00: 1) and then recrystallized from ethyl acetate-n-hexane to give 4-tert-butyl-N- [5- (3-methoxyphenoxy) -6- {2- (2-pyrimidinylamino) ethoxy}. 135 mg of pyrimidin-4-yl] benzenesulfonamide hydrate are obtained as crystals.

M. p. : 101-102 ° C (decomposition).

Production Example 20 A solution of 116 mg of the compound B obtained in Production Example 19- (1) in 2 ml of dimethylacetamide was added with sodium hydride (60%).
33 mg (dispersed) and then 40 mg of 2-chloropyrimidine. The reaction mixture is stirred at room temperature overnight, treated with saturated aqueous ammonium chloride solution, and extracted with ethyl acetate. After washing and drying the ethyl acetate layer, the solvent is distilled off under reduced pressure. The residue was purified by silica gel column chromatography (eluting solvent: chloroform: methanol = 20: 1), and crystallized from chloroform-diisopropyl ether to give 4-tert-butyl-N- [5- (3-methoxyphenoxy) -6-. 125 mg of {2- (pyrimidin-2-yloxy) ethylamino} pyrimidin-4-yl] benzenesulfonamide are obtained as crystals. m. p. 147.5-149 ° C.

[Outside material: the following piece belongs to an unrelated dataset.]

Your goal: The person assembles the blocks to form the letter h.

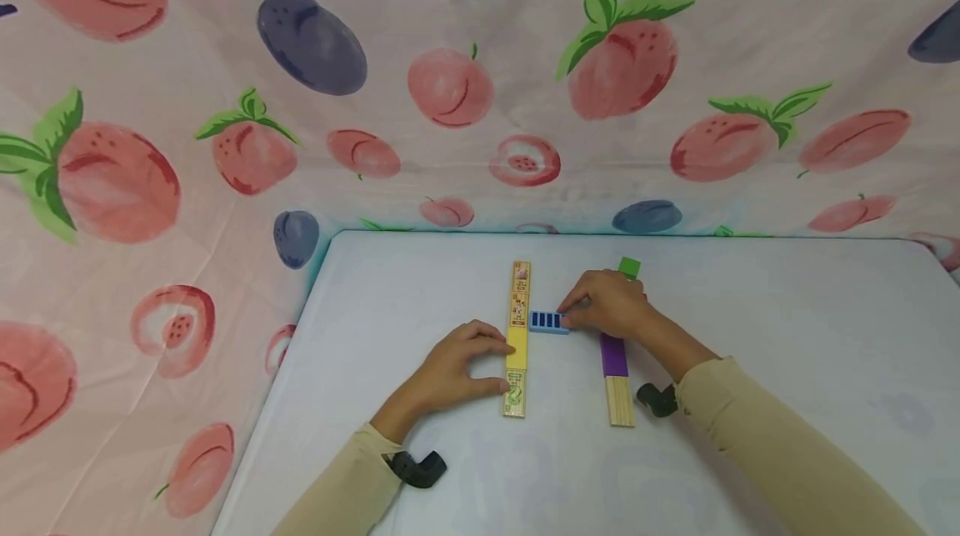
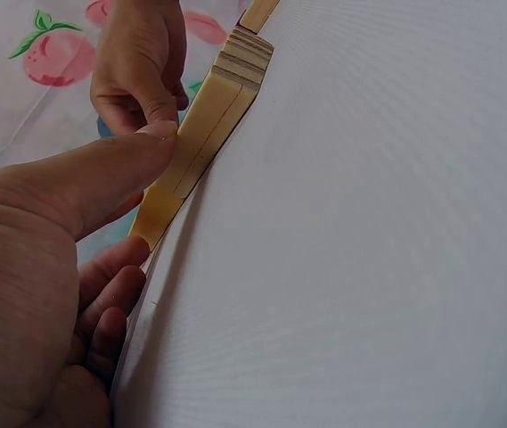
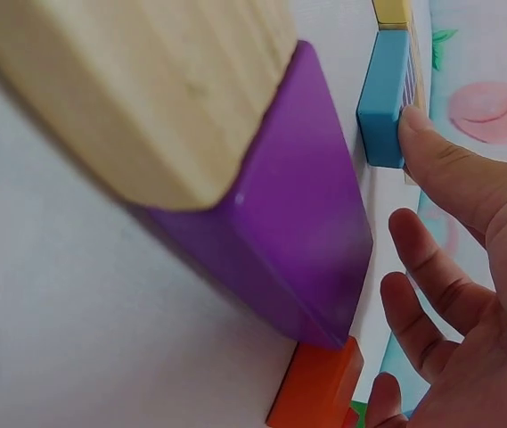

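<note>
A light blue block (image 1: 548,322) with dark stripes lies crosswise, its left end against a straight row of blocks. My right hand (image 1: 609,303) pinches its other end, and the thumb (image 3: 440,156) presses its near side in the right wrist view. My left hand (image 1: 457,365) rests beside the left row with thumb and fingers loosely bent. Its fingertips touch the yellow block (image 1: 517,349) and the green printed block (image 1: 514,394) from the left. Two more printed wooden blocks (image 1: 519,294) make up the far part of that row.
Right of the blue block runs a second row: a plain wooden block (image 1: 620,401), a purple block (image 1: 614,357), an orange block (image 3: 315,383) and a green block (image 1: 628,268). My right hand covers its middle. A fruit-print cloth (image 1: 450,19) hangs behind the white table (image 1: 390,286).
</note>
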A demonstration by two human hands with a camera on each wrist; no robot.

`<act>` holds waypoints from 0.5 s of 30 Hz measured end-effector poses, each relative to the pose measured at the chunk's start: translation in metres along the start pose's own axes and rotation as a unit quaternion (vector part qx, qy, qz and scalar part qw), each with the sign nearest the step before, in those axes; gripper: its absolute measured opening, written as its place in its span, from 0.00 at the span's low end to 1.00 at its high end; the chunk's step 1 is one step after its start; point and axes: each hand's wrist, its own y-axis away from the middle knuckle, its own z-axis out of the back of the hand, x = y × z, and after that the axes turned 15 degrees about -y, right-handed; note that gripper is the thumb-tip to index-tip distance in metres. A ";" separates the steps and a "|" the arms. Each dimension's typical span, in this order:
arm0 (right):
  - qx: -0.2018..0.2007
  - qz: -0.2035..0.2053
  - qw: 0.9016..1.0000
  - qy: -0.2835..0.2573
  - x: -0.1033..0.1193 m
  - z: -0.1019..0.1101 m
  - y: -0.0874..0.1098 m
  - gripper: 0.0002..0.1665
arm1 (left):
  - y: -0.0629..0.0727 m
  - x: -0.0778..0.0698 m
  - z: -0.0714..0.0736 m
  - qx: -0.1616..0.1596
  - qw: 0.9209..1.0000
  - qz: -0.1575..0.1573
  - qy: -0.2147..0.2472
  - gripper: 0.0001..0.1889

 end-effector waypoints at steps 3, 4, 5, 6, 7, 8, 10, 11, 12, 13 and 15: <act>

Preparation Example 21 4-tert-butyl-N- {6- (2-hydroxyethoxy) -5- (3-methoxyphenoxy) pyrimidin-4-yl} benzenesulfonamide (250 mg) in dimethylacetamide (5 ml) at room temperature. Add 64 mg of sodium hydride (60% dispersion type) and stir for 20 minutes. To the reaction solution is added 5-bromo-2-chloropyrimidine (133 mg), and the mixture is stirred at room temperature for 18 hours. The reaction solution is poured into ice water, neutralized with a saturated aqueous solution of ammonium chloride, and extracted with ethyl acetate. After washing and drying the ethyl acetate layer, the solvent is distilled off under reduced pressure. The residue was subjected to silica gel column chromatography (elution solvent; chloroform: methanol = 40:
Purified in 1) to obtain crude crystals, recrystallized from ethyl acetate-diisopropyl ether to give N- [6- {2- (5-bromopyrimidin-2-yloxy) ethoxy} -5- (3-
Methoxyphenoxy) pyrimidin-4-yl] -4-t
280 mg of ert-butylbenzenesulfonamide are obtained as crystals. m. p. : 168-168.5 ° C.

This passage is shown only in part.